Philly ETE Day 1: Fantastic

A slide from Say Yes or Say No? What to Do When Faced with the ImpossibleA slide from Say Yes or Say No? What to Do When Faced with the Impossible

A slide from Say Yes or Say No? What to Do When Faced with the Impossible27-Apr-2011 12:12, Canon Canon PowerShot SD780 IS, 5.8, 17.9mm, 0.05 sec, ISO 500

 

The first day of the Philadelphia Emerging Technologies for the Enterprise conference was great. Molly Holzschlag‘s Keynote gave us some peace, love, and understanding, at least as far as web standards are concerned (she even made references to the Age of Aquarius…). After that, it was a challenge to choose from among the simultaneous sessions throughout the day. I’m there not just for me, but also for my team at SOMIS. They have a variety of interests, so I made sure to attend at least one session on each major theme of the conference (Agile, mobile design, management, languages, and infrastructure).
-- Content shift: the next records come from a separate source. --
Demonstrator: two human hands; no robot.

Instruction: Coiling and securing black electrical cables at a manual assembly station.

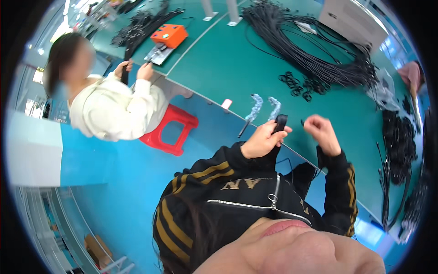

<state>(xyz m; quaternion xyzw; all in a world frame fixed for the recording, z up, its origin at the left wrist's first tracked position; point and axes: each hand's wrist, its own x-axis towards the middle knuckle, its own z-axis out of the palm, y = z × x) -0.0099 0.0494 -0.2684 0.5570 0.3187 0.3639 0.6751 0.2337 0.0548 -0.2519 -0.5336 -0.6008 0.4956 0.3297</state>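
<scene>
My left hand (pixel 265 139) is closed around a thick black band of cables (pixel 281 122), its end rising above my fingers at the table's near edge. The rest of the band hangs down in front of my dark jacket. To the right, my right hand (pixel 323 132) is raised over the table edge with its fingers curled in. A small dark bit shows at its fingertips, too small and blurred to name. Just beyond my left hand, two hooks wrapped in light-blue material (pixel 256 106) stand at the table edge.
Small black cable coils (pixel 301 86) lie on the green table (pixel 228 68). Behind them spreads a large black cable bundle (pixel 310 55) near a pale box (pixel 351 23). More black cables (pixel 398 141) lie right. A co-worker (pixel 114 105) sits left near a red stool (pixel 173 132) and orange device (pixel 169 35).
</scene>
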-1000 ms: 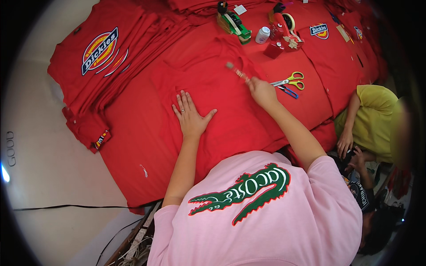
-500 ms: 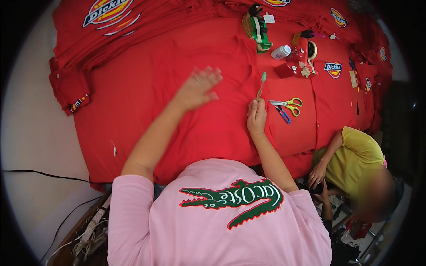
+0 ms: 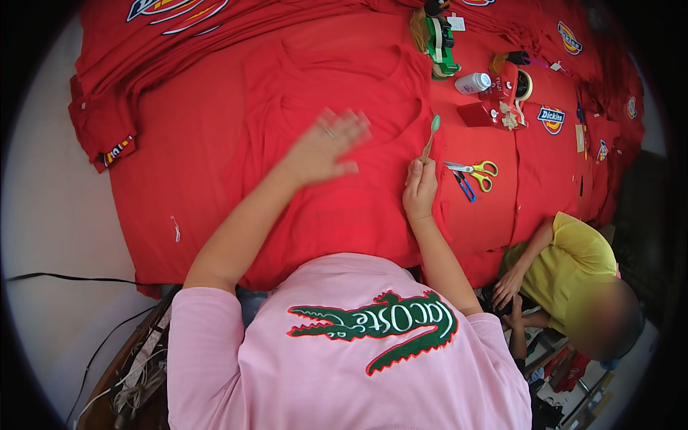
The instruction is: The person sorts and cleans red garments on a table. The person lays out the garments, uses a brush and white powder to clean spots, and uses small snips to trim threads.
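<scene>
A red shirt point(image 3: 337, 186) lies spread out in front of me, its round neckline at the far end. Over its middle is my left hand point(image 3: 324, 149), palm down with fingers spread, slightly blurred; whether it touches the cloth I cannot tell. At the shirt's right edge, my right hand point(image 3: 421, 188) is closed round the handle of a toothbrush point(image 3: 430, 140), whose pale green head points away from me. Yellow-handled scissors point(image 3: 473, 170) and blue thread snips point(image 3: 464, 186) lie just right of that hand.
Beyond the toothbrush stand a green tape dispenser point(image 3: 439, 46), a white bottle point(image 3: 473, 83) and a red tape dispenser point(image 3: 494, 113). Piled red shirts point(image 3: 172, 54) line the far side. A person in a yellow top point(image 3: 573, 251) sits at the right. Cables point(image 3: 132, 387) hang at lower left.
My left hand has shifted slightly to the right over the shirt, still spread. The toothbrush stays in my right hand. The whole view has moved a little.
</scene>
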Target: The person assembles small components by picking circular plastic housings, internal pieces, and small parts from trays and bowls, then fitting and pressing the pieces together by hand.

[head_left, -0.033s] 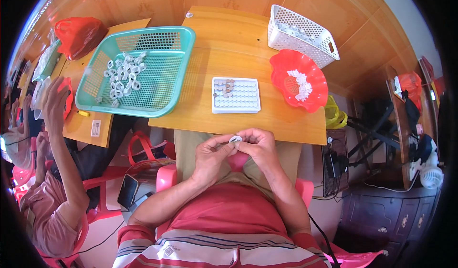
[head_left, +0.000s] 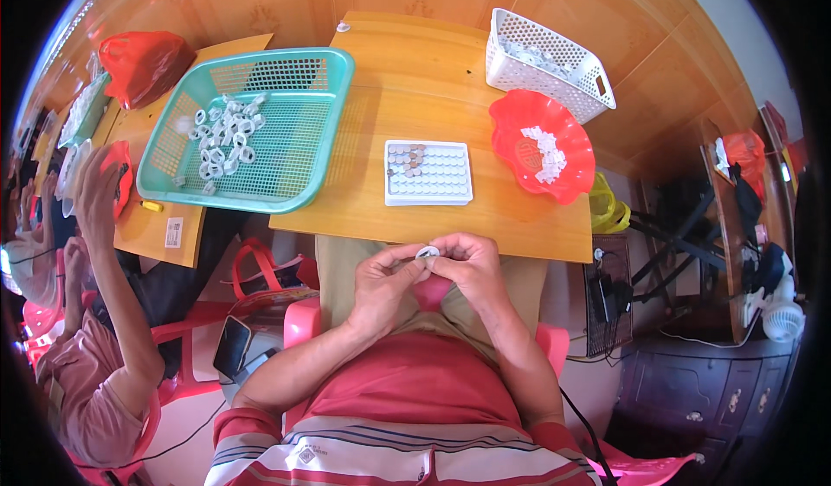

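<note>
Between my two hands, over my lap and just off the table's front edge, is a small round white ring-like part with something dark at its middle. My left hand pinches it from the left, thumb and finger closed. From the other side my right hand grips it the same way, the thumbs nearly meeting. Beyond them on the table lies a white tray with rows of small round pieces, some of them brownish. Fingers hide much of the held part.
A green mesh basket with several white rings stands at the left. Toward the right are a red scalloped dish of small white pieces and a white perforated basket. A co-worker's arm reaches up at far left, near a phone.
My hands and the white part stay in place. At far left the co-worker's raised hand has shifted slightly.
</note>
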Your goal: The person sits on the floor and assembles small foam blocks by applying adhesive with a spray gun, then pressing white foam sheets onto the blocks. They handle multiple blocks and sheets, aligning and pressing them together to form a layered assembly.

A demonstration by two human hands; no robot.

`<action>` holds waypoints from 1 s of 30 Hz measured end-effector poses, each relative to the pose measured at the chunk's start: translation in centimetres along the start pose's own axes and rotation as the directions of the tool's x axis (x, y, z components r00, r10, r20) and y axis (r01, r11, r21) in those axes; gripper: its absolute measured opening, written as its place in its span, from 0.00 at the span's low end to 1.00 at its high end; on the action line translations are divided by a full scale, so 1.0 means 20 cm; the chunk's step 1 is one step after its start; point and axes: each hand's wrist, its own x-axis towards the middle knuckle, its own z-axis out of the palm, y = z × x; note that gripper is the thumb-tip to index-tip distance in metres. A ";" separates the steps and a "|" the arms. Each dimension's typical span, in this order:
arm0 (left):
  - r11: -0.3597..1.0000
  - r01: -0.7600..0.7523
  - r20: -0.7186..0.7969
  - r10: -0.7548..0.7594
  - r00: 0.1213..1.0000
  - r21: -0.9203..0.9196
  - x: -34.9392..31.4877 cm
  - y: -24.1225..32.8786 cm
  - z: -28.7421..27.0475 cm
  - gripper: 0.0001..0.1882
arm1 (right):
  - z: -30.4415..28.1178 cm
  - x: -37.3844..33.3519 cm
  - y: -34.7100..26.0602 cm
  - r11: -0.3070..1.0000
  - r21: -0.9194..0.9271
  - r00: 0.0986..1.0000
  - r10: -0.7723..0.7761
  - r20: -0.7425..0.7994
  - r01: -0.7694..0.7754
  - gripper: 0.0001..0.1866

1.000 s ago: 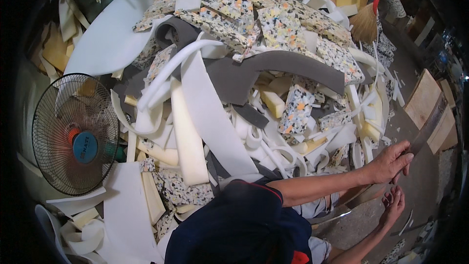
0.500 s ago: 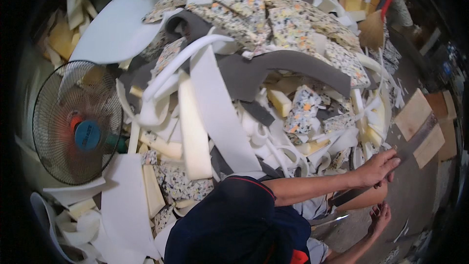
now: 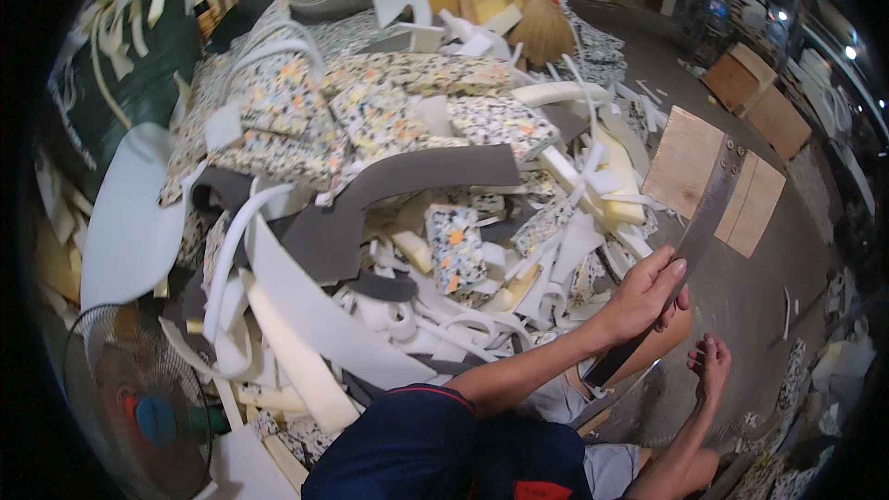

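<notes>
In my left hand [image 3: 646,298] is a long dark flat metal bar [image 3: 706,222], gripped around its middle with the thumb along it. A pale wooden board [image 3: 683,162] is fixed across the bar's far end, with several round screw or bolt heads showing on the metal. The bar's lower end reaches down beside my bare knee [image 3: 669,343]. Apart from the bar, my right hand [image 3: 710,361] hangs in the air to the right of that knee, empty, with its fingers loosely bent and apart.
A big heap of foam offcuts, with speckled foam pieces [image 3: 278,97] and a curved dark grey strip [image 3: 435,171], fills the left and middle. A fan [image 3: 153,418] stands at lower left. Farther off are a straw broom [image 3: 544,28], brown boxes [image 3: 755,97] and grey floor [image 3: 639,46].
My view has swung to the right and up, so the heap and fan sit farther left and lower. The board end of the bar now points more upward; my left hand keeps its grip.
</notes>
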 end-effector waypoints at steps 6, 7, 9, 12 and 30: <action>0.997 0.024 0.076 -0.018 0.997 -0.072 0.12 -0.09 0.10 0.12 | -0.17 -0.03 0.17 0.995 -0.044 0.988 0.080 -0.131 -0.087 0.17; 0.996 0.025 0.071 -0.018 0.997 -0.091 0.13 -0.09 0.11 0.11 | -0.20 -0.04 0.20 0.994 -0.042 0.985 0.090 -0.145 -0.097 0.16; 0.991 0.113 0.000 -0.113 0.994 -0.074 0.15 -0.05 0.08 0.13 | -0.23 -0.04 0.27 0.989 -0.061 0.979 0.120 -0.163 -0.132 0.16; 0.996 -0.077 -0.245 0.085 0.966 0.043 0.22 0.07 -0.05 0.13 | -0.25 -0.02 0.37 0.975 -0.107 0.970 0.176 -0.168 -0.195 0.16; 0.684 -0.079 -0.629 0.705 0.327 0.726 0.96 1.51 -2.45 0.24 | -0.33 0.06 0.67 0.919 -0.172 0.915 0.304 -0.264 -0.355 0.16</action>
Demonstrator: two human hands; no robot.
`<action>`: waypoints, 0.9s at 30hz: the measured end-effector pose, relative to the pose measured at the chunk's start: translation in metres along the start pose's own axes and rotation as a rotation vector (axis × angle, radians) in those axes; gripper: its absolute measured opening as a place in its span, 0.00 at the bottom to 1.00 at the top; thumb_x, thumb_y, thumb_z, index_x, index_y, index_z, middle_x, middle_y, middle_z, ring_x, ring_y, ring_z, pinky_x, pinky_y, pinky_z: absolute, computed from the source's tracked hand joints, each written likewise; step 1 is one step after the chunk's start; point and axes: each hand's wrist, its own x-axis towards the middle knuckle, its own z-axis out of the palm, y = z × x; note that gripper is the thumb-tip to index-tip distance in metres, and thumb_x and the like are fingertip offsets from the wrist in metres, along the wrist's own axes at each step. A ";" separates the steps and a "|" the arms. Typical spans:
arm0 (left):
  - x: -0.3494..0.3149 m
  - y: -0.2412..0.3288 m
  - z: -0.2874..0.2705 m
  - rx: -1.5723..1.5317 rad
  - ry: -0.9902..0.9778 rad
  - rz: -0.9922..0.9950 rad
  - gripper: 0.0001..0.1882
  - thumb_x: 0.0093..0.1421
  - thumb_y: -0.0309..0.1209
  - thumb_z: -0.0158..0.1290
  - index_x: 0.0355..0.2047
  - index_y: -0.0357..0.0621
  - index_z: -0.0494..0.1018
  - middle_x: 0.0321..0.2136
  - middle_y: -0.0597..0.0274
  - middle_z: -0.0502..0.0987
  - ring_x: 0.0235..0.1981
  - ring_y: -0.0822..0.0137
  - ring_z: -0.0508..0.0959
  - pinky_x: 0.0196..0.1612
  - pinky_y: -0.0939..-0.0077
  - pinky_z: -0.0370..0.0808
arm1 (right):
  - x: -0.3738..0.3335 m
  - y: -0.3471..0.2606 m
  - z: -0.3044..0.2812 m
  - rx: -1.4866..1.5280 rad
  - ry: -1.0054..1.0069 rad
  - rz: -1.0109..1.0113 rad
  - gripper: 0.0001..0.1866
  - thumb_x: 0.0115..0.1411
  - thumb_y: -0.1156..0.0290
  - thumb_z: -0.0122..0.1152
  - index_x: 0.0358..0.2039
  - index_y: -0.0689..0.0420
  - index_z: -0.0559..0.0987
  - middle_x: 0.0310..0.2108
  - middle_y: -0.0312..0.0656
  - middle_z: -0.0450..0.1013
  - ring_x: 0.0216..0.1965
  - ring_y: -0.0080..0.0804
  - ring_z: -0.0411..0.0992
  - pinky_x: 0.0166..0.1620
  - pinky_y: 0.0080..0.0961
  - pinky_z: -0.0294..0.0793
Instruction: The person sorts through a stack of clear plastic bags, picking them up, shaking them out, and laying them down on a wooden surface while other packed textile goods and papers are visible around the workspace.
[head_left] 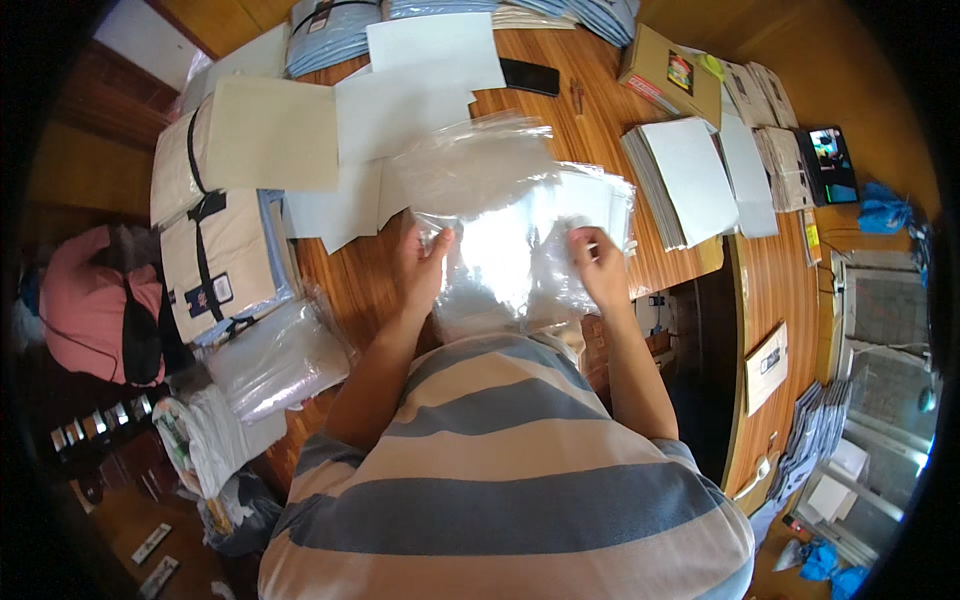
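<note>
Close in front of my body, a clear plastic bag (492,255) stretches between my two hands and shines with glare. My left hand (425,265) pinches its left side between thumb and fingers. On the other side my right hand (598,262) is closed with bent fingers on the crinkled plastic. More clear bags (480,150) lie spread just beyond, partly under the held one. I cannot tell through the glare whether anything is inside the bag.
White card sheets (420,110) and a beige sheet (272,135) lie on the wooden table (345,275). Folded, strapped garments (200,265) and a packet of clear bags (280,360) sit left. A black phone (530,77), a card stack (690,180) and a cardboard box (665,75) stand farther off.
</note>
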 end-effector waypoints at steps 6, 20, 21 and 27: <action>0.003 0.131 -0.036 0.122 0.077 0.138 0.11 0.66 0.32 0.61 0.46 0.43 0.75 0.34 0.73 0.80 0.29 0.83 0.74 0.30 0.86 0.70 | 0.023 0.031 -0.010 -0.635 0.284 -0.077 0.38 0.50 0.46 0.76 0.45 0.70 0.77 0.34 0.59 0.77 0.41 0.55 0.79 0.45 0.45 0.79; -0.073 0.241 -0.187 -0.065 0.468 0.461 0.17 0.64 0.19 0.59 0.53 0.39 0.73 0.40 0.64 0.81 0.40 0.77 0.80 0.46 0.82 0.76 | 0.058 0.057 -0.051 -0.236 -0.030 0.262 0.19 0.54 0.60 0.75 0.27 0.66 0.81 0.24 0.47 0.78 0.28 0.40 0.77 0.34 0.35 0.75; -0.076 0.239 -0.189 -0.067 0.507 0.461 0.17 0.64 0.20 0.60 0.53 0.39 0.73 0.40 0.64 0.81 0.40 0.77 0.80 0.47 0.82 0.76 | 0.054 0.054 -0.058 -0.289 0.027 0.196 0.17 0.57 0.62 0.72 0.29 0.66 0.82 0.24 0.43 0.77 0.26 0.34 0.75 0.32 0.31 0.73; -0.082 0.236 -0.197 -0.074 0.557 0.449 0.20 0.62 0.21 0.62 0.54 0.37 0.72 0.42 0.63 0.81 0.42 0.74 0.79 0.50 0.77 0.75 | 0.034 0.017 -0.076 -0.073 0.060 -0.052 0.14 0.68 0.66 0.63 0.37 0.68 0.82 0.26 0.40 0.77 0.30 0.23 0.74 0.33 0.26 0.72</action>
I’ll focus on my favorite talk, by Chet Hendrickson and Ron Jeffries, who years ago helped define many Agile practices. They presented A Retrospective Rant: 15 Years in the “Agile” Business. They’re both pleased that Agile has become a success and has gone mainstream, but also unnerved that it’s so mainstream that the stodgy Project Management Institute is going to offer scrum certifications (imagine Emperor Palpatine realizing the rebels actually aren’t so bad, and joining forces). Their presentation was very lively, and at times reminded me of Abbot and Costello, as they constantly played off each other. They focused on the most common failings they’ve seen in teams that are trying, but not fully succeeding, with Agile:

  • No shippable product increment at the end of an iteration. Chet’s advise: think of every sprint as if it were the last one (not in the sense of stress, but in the sense of focusing on developing complete, functioning, tested features). The idea is that, if you had to go live, you could do so at the end of any sprint (you wouldn’t have the complete feature set, but every feature that you’ve worked on is complete).
  • Too many defects: these are “negative features” that handicap the product owner’s ability to plan. They argued for a defect count of no greater than 1. They gave a couple real-life examples of (non-Agile) companies with backlogs of as many as 1,000 defects. Even after stopping all other work for months to fix the defects, after they fixed the 1,000, they had discovered almost 1,000 more.
  • Failure to integrate: individual features are not integrated into a functioning set of features before the sprint ends
  • System designs that degrade over time: architecture requires constant adjustment as the system evolves
  • Partitioned teams: when team members handoff to each other instead of working together, misunderstandings and mistakes proliferate
  • Failure to prioritize: saying yes to every project leads to multi-tasking, which leads to frequent context switching for the team, which results in everything taking longer and more mistakes. Work on as few projects as possible at the same time – ideally one.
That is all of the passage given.